Each set is referred to as a volt-cpu-set or a cluster. Power
management is performed in the system based on the clustering and
CPU utilization of the cores.
[0012] According to an embodiment, all the cores in a cluster are
maintained at a single frequency. During power management, the
frequency of all cores in a cluster is reduced, because reducing
the frequency of one core in a cluster provides insignificant power
savings unless all the cores in the cluster have their frequency
reduced. Note that currently, the voltage sources for cores in a
conventional multi-core chip are at the motherboard socket
granularity, i.e., there is only one voltage source for all the
cores of a chip plugged into a motherboard socket. Thus, the
mult-core chip with multiple clusters and the clustering for
performing power management described in the embodiments is a stark
contrast to conventional multi-core chips and conventional
DVFS.
[0013] The system may include a virtualized environment with
virtual machines (VMs) hosted by cores in different clusters. VMs
may be migrated between clusters to efficiently manage power
consumption and minimize performance degradation of applications
hosted by the VMs.

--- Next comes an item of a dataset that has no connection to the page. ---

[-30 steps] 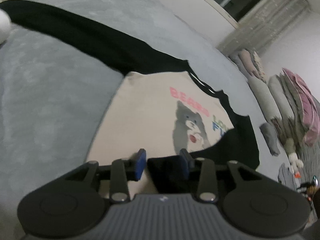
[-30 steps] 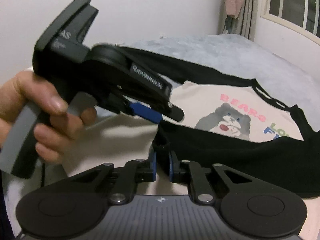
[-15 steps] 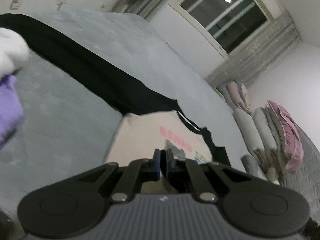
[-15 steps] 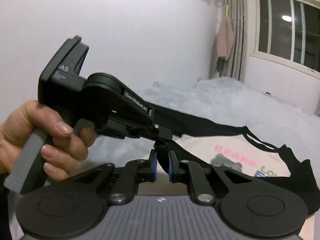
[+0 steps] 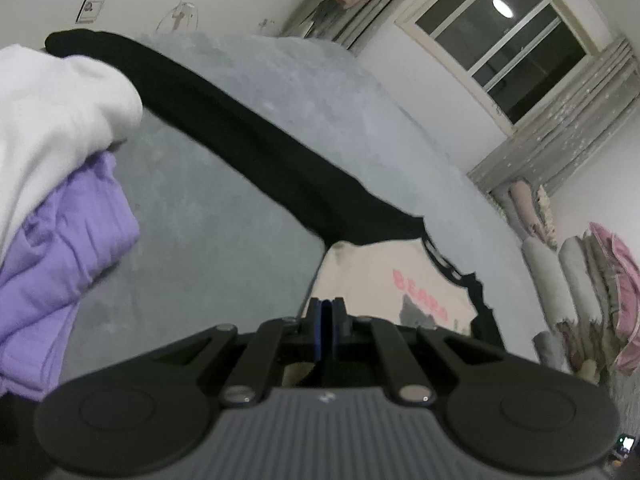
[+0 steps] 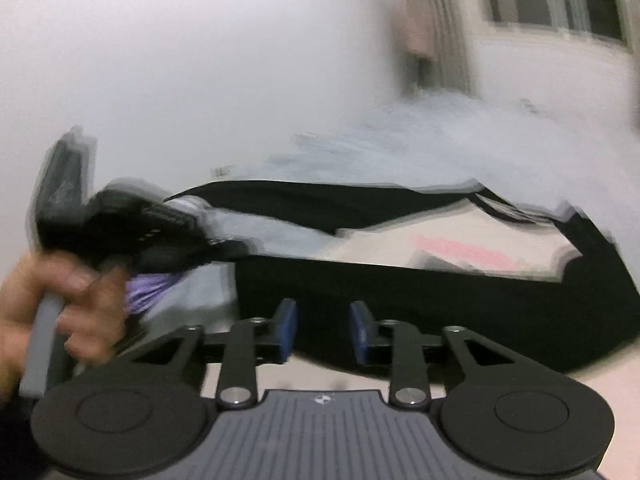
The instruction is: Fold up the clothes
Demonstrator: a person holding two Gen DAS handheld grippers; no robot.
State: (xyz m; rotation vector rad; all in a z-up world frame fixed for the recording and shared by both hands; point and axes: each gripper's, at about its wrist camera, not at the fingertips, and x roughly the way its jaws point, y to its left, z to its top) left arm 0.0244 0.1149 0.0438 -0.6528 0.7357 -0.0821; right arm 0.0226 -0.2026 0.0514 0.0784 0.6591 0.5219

For example, different clusters run at different
frequencies. When an application needs a higher CPU frequency
(because of higher CPU utilization), instead of incrementing the
core's frequency to next higher value, the application is migrated
to a cluster which is running at a higher frequency.
[0014] FIG. 1 illustrates a multi-core computer system 100,
according to an embodiment. The system 100 includes a multi-core
chip 110. The multi-core chip 110 includes clusters (i.e.,
volt-cpu-sets) 111a-n. Each cluster, in this example, includes one
voltage source V supplying power to three cores C. For example,
cluster 111a includes voltage source V1 and cores C1-C3, cluster
111b includes voltage source V2 and cores C4-C6, etc. FIG. 1 shows
one embodiment having chip with a particular number of voltage
sources and cores, wherein each cluster includes a single voltage
and multiple cores. It will be apparent to one of ordinary skill in
the art that the chip 110 may include any number of voltage sources
and cores, however, there may be less voltage sources than cores on
the chip. Also, each cluster may include more or less than three
cores or more than one voltage source. The system 100 includes
other hardware 120 as well. The other hardware may include memory,
an interconnection network, a management processor, such as
HEWLETT-PACKARD's iLO, etc.
[0015] The system 100 may include a virtualized environment. A
hypervisor 101 uses the multi-core chip 110 to run multiple VMs
1-s. The hypervisor 101 may run any number of VMs with each VM
having any number of virtual CPUs (VC). A virtual CPU may be
comprised of the CPU cycles allocated to a VM, which may be from a
portion of a core's CPU cycles or cycles from multiple cores. For
example, each of the VMs 1-s host an operating system and software
applications 106a-s, respectively. The VCs 1-s represent the cores
or portions of the cores in the chip 110 assigned to host the VMs.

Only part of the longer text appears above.